Setting dependencyDashboard (docs) to true will create a special “Dependency Dashboard” issue, whose description text lists all PRs created by the bot in one place (where PRs can have any state, including pending, open, closed, or error). It contains clickable links, e.g. to rebase/retry multiple PRs without having to open each one individually. I recommend you read the docs of dependencyDashboard and its sub-options (such as dependencyDashboardApproval) to understand how it works.

#11 Keep up to date with Renovate Bot’s development

Renovate itself is software that is updated frequently. Whenever a new major version of the bot is released, there might be breaking changes, considering the allowed syntax in the renovate.json5 configuration file, or new features. Thus, assuming that whoever operates the bot always uses the most recent (major) version, it makes sense for you to implement a mechanism that notifies you in case of major version updates of Renovate. This allows you to look at Renovate’s changelog, profit from new features, and keep up to speed regarding possible syntax deprecations. Note that if you don’t care about new features or deprecations, you don’t strictly need this – as I explained above, the bot will create an issue in your repository, once the renovate.json5 file contains errors.

As notification mechanism, create a “fake” Dockerfile (which will never be built into an image, but Renovate still processes it), e.g. located at "renovate-update-notification/Dockerfile". Below is an example for it’s content:

# This file is processed by Renovate bot so that it creates a PR (notifying us) on new major Renovate versions
FROM renovate/renovate:25Code language: Dockerfile (dockerfile)

You should also customize the configuration for that Dockerfile in your renovate.json5 file, e.g.:

{
  "packageRules": [
    {
      "description": "Disables the creation of branches/PRs for any minor/patch updates etc. of Renovate bot",
      "matchPaths": ["renovate-update-notification/Dockerfile"],

      "matchUpdateTypes": ["minor", "patch", "pin", "digest", "rollback"],
      "enabled": false
    },
    {
      "description": "Causes the bot to create a PR (and thus, an email notification), whenever there is a new major Renovate version",
      "matchPaths": ["renovate-update-notification/Dockerfile"],
      "matchUpdateTypes": ["major"],
      // you can also set automerge to true - emails for the PRs will already have been sent anyway, so there is
      // no strict reason to keep the PR open - unless you want to associate it with updates you make to renovate.json5
      "automerge": false,
      // just re-states the default and ensures that PRs are really created - you can remove this line
      // if you did not change "prCreation" elsewhere to some non-default value
      "prCreation": "immediate",
    }
  ]
}Code language: JSON / JSON with Comments (json)

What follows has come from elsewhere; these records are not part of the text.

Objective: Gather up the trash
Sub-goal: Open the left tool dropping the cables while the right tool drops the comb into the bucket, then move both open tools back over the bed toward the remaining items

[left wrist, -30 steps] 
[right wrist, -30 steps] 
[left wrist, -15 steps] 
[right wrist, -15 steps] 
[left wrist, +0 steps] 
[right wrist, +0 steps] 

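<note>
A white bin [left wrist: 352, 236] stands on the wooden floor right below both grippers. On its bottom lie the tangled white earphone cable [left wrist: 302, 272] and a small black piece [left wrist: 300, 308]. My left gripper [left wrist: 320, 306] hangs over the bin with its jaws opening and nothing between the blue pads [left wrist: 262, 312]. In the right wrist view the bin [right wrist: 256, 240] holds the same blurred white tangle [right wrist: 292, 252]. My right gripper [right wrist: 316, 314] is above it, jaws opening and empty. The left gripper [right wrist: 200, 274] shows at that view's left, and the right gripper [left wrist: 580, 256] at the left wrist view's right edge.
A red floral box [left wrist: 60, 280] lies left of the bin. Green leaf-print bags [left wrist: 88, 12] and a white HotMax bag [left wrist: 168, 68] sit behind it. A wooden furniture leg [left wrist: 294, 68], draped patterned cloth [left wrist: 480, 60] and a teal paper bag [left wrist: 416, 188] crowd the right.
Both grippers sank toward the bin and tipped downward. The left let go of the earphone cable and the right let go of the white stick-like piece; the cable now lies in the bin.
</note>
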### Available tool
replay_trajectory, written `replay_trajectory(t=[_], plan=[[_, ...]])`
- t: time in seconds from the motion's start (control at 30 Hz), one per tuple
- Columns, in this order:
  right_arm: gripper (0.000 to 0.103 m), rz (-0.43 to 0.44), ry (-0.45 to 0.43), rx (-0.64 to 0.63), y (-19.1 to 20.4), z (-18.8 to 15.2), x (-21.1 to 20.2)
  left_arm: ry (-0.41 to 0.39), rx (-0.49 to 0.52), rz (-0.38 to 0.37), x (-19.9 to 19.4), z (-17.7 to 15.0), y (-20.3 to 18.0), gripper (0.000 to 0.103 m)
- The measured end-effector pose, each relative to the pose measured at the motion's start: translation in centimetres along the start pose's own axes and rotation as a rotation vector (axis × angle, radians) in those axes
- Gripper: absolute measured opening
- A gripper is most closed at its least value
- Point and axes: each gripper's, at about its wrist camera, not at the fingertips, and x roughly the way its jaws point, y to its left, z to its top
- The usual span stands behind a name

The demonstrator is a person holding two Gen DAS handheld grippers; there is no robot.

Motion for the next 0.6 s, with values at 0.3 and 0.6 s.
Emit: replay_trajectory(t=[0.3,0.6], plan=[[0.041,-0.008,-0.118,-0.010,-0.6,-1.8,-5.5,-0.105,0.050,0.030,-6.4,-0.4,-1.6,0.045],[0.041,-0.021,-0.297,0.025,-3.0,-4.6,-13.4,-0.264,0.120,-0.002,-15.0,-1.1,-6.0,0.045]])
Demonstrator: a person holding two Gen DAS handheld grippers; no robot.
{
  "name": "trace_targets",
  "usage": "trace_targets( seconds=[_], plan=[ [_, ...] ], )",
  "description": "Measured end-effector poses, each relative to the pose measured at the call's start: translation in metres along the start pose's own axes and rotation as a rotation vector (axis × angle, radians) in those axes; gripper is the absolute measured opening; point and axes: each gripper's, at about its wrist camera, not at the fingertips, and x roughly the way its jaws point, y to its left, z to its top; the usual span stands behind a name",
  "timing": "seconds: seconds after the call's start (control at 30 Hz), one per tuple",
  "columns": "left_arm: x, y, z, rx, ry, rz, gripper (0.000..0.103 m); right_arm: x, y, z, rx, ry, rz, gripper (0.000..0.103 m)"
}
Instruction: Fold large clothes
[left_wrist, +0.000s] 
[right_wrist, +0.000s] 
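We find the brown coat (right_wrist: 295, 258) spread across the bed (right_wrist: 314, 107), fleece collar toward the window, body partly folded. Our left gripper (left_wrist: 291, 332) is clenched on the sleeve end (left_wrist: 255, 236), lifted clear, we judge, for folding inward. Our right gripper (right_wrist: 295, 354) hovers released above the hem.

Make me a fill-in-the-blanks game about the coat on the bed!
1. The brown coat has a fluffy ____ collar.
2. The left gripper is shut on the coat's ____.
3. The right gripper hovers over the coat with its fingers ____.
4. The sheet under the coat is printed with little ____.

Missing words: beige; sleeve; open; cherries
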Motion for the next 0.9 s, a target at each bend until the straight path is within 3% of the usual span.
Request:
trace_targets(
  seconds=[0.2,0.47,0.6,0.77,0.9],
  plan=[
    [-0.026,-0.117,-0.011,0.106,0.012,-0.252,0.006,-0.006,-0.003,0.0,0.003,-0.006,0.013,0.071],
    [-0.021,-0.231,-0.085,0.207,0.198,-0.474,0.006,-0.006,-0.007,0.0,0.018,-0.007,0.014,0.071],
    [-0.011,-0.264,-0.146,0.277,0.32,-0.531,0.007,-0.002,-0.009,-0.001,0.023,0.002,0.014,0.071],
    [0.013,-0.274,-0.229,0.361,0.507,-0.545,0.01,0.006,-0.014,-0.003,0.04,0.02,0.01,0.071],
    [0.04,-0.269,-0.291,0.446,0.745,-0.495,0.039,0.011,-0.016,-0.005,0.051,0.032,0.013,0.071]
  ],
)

At the time of writing, there is a new major Renovate version release coming roughly every 2 months. If this is too noisy for you, you can reduce the update frequency, by adding something like the following to the second object in the packageRules array of the above example.

"schedule": ["every 3 months on the first day of the month"],Code language: JSON / JSON with Comments (json)

Conclusion

Keeping up to date with third-party dependencies is important, to avoid software rot or technical debt. The fact that Renovate bot automates this task is a great time saver. A cheat sheet like the one presented here helps your developers get the most out of the tool, without having to spend extensive amounts of time to study the in’s & out’s of the Renovate bot manual.

However, in some cases, going through the manual may be worth your while. While it does take some time to go through all of the Configuration options, you might discover things (omitted in this cheat sheet) that are perfect for your particular project!